→ WORK REQUEST:
Reproduce the data in full, exactly as it appears.

START SUPPLIED DATA

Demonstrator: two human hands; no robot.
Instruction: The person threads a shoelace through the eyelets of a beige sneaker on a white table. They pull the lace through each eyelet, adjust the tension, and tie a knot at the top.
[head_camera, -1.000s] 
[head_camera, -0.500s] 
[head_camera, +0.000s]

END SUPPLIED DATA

→ YOUR RESPONSE:
Demonstrator: two human hands; no robot.
Instruction: The person threads a shoelace through the eyelets of a beige sneaker on a white table. They pull the lace through each eyelet, adjust the tension, and tie a knot at the top.
[head_camera, -1.000s] 
[head_camera, -0.500s] 
[head_camera, +0.000s]

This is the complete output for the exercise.